*** Information shown ***

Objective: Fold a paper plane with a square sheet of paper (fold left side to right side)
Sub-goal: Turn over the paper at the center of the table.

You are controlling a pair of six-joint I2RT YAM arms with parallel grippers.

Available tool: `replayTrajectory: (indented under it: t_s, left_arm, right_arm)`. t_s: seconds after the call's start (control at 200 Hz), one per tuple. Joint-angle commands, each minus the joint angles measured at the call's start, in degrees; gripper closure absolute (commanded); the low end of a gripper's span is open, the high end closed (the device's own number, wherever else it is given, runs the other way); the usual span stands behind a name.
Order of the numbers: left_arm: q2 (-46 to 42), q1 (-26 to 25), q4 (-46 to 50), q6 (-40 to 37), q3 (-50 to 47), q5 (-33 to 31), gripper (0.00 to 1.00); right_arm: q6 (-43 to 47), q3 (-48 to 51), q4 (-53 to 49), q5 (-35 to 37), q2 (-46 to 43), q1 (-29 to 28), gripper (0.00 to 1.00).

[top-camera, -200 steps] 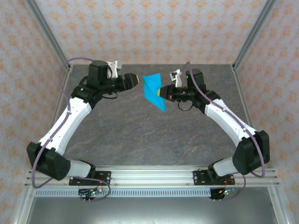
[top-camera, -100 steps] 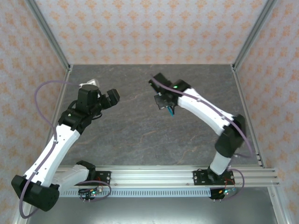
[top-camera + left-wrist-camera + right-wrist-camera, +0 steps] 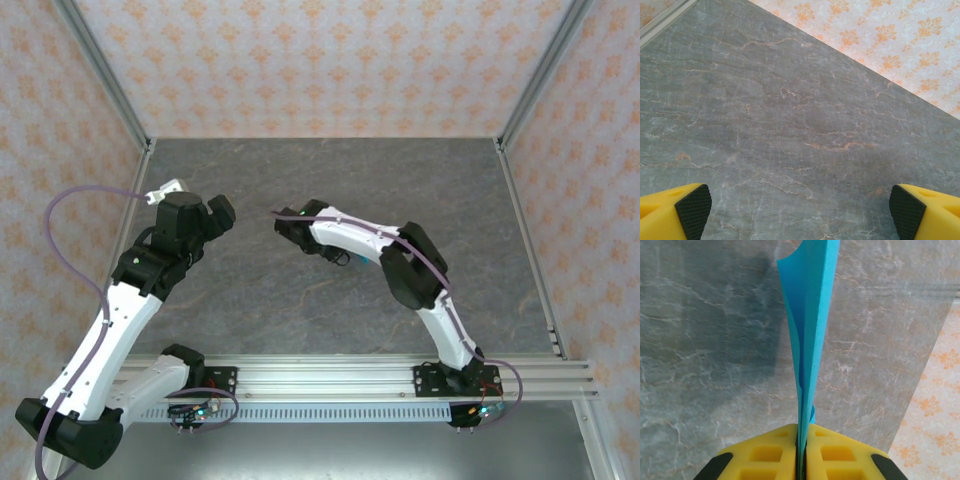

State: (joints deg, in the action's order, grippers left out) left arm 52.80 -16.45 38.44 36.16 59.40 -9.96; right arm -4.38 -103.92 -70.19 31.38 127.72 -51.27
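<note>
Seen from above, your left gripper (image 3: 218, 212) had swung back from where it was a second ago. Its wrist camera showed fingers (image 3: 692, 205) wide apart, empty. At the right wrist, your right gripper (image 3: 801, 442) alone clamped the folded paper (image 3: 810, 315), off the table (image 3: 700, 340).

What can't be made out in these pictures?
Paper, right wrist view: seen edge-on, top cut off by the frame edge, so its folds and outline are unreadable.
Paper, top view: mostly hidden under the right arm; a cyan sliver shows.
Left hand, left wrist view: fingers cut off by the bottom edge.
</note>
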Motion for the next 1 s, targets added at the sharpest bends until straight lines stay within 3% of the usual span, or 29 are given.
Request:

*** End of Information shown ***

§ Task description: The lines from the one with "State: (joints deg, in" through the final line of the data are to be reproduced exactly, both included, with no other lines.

§ Response to the exercise:
State: (joints deg, in the action's order, grippers left out) left arm 52.80 -16.45 38.44 36.16 59.40 -9.96; right arm -4.38 -103.92 -70.19 31.38 127.72 -51.27
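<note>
Seen from above, your left gripper (image 3: 218, 212) had swung back from where it was a second ago. Its wrist camera showed fingers (image 3: 692, 205) wide apart, empty. At the right wrist, your right gripper (image 3: 801, 442) alone clamped the folded paper (image 3: 810, 315), off the table (image 3: 700, 340).

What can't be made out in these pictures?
Paper, right wrist view: seen edge-on, top cut off by the frame edge, so its folds and outline are unreadable.
Paper, top view: mostly hidden under the right arm; a cyan sliver shows.
Left hand, left wrist view: fingers cut off by the bottom edge.
</note>
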Motion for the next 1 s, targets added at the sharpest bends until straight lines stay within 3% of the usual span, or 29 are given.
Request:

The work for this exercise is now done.